Task item:
A faithful copy of the data is what is wanted, minus any pictures.

START Data extract

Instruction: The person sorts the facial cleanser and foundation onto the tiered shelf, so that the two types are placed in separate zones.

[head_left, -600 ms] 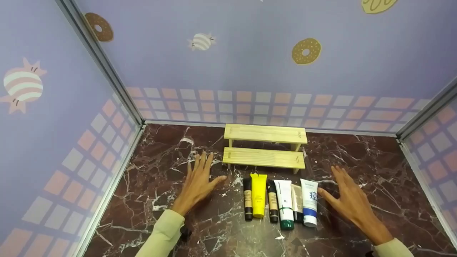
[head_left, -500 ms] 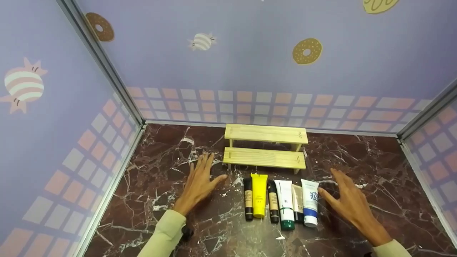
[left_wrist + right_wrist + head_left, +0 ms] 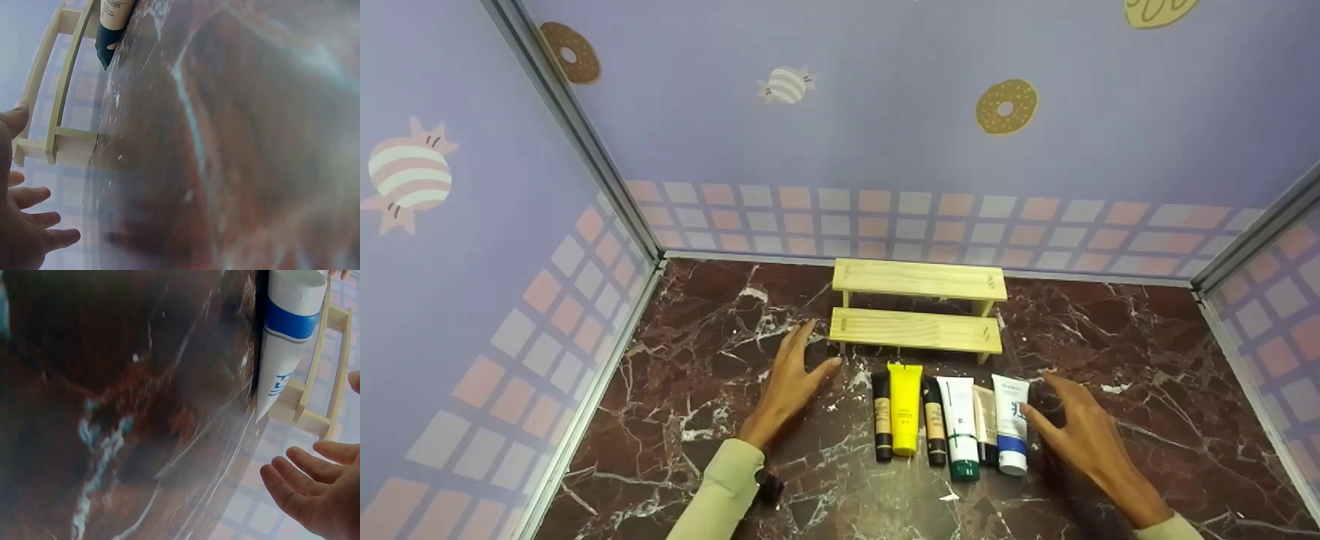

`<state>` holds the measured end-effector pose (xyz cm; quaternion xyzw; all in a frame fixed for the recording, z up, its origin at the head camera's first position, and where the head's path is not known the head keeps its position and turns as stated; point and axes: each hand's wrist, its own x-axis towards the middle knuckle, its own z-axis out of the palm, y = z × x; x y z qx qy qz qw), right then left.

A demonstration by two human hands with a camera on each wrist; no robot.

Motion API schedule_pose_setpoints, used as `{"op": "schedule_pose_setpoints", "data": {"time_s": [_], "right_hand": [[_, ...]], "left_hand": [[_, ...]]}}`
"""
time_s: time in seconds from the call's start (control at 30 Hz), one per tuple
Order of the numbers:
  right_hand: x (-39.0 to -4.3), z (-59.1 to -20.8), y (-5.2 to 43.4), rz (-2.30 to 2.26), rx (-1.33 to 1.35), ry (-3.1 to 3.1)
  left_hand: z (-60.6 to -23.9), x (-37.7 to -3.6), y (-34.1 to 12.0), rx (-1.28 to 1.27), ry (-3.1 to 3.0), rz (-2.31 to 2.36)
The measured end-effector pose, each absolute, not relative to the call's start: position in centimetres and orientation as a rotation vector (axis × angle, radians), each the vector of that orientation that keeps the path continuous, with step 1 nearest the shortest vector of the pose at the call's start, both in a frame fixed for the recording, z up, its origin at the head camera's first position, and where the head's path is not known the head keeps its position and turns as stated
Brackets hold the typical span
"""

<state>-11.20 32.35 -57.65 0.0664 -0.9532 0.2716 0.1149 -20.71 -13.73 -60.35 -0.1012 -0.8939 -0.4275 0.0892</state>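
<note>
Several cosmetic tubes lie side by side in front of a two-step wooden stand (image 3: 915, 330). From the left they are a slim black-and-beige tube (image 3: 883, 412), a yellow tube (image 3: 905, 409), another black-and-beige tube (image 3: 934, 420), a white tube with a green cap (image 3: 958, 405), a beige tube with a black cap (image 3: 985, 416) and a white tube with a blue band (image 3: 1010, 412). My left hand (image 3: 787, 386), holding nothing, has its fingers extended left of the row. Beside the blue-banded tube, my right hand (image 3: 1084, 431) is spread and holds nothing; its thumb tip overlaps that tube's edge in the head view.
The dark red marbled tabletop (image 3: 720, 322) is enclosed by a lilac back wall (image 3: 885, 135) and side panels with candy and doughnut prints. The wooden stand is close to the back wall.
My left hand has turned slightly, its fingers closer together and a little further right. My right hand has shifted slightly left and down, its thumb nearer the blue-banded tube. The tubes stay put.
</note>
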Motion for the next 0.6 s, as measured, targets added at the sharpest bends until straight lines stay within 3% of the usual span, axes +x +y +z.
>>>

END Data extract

Result of the task:
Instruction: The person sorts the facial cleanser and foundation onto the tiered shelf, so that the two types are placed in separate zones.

[head_left, -600 ms] 
[head_left, -500 ms] 
[left_wrist + right_wrist + head_left, +0 ms] 

`<state>` holds the measured end-effector pose (xyz cm; quaternion xyzw; all in a frame fixed for the recording, z up, its origin at the head camera's first position, and where the head's path is not known the head keeps its position and turns as stated; point and axes: each hand's wrist, its own x-axis towards the middle knuckle, its own z-axis out of the palm, y = z × x; x y z qx qy qz qw), right then left.

A demonstration by two human hands with a camera on each wrist; no robot.

Motion API schedule_pose_setpoints, used as `{"op": "schedule_pose_setpoints", "data": {"time_s": [_], "right_hand": [[_, ...]], "left_hand": [[_, ...]]}}`
"""
time_s: time in seconds from the call's start (control at 30 Hz), one per tuple
Order of the numbers:
  right_hand: x (-39.0 to -4.3), z (-59.1 to -20.8), y (-5.2 to 43.4), rz (-2.30 to 2.26), rx (-1.33 to 1.35), ry (-3.1 to 3.1)
  left_hand: z (-60.6 to -23.9), x (-37.7 to -3.6), y (-34.1 to 12.0), rx (-1.28 to 1.27), ry (-3.1 to 3.0), rz (-2.31 to 2.36)
The measured end-effector pose, each absolute, not relative to the call's start: position in centimetres and orientation as a rotation vector (axis × angle, radians), each the vector of that orientation that keeps the path continuous, with step 1 nearest the shortest vector of the pose at the call's start, both in a frame fixed for the recording, z up, its origin at the head camera's first position, and where the head's path is not known the head keeps its position and turns as stated
Brackets hold the typical span
"""

<state>-11.20 32.35 -57.65 0.0664 -0.9532 0.2716 0.1149 -20.71 -13.73 -60.35 -0.1012 -0.8939 -0.4275 0.0892</state>
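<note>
Several cosmetic tubes lie side by side in front of a two-step wooden stand (image 3: 915, 330). From the left they are a slim black-and-beige tube (image 3: 883, 412), a yellow tube (image 3: 905, 409), another black-and-beige tube (image 3: 934, 420), a white tube with a green cap (image 3: 958, 405), a beige tube with a black cap (image 3: 985, 416) and a white tube with a blue band (image 3: 1010, 412). My left hand (image 3: 787, 386), holding nothing, has its fingers extended left of the row. Beside the blue-banded tube, my right hand (image 3: 1084, 431) is spread and holds nothing; its thumb tip overlaps that tube's edge in the head view.
The dark red marbled tabletop (image 3: 720, 322) is enclosed by a lilac back wall (image 3: 885, 135) and side panels with candy and doughnut prints. The wooden stand is close to the back wall.
My left hand has turned slightly, its fingers closer together and a little further right. My right hand has shifted slightly left and down, its thumb nearer the blue-banded tube. The tubes stay put.
</note>
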Motion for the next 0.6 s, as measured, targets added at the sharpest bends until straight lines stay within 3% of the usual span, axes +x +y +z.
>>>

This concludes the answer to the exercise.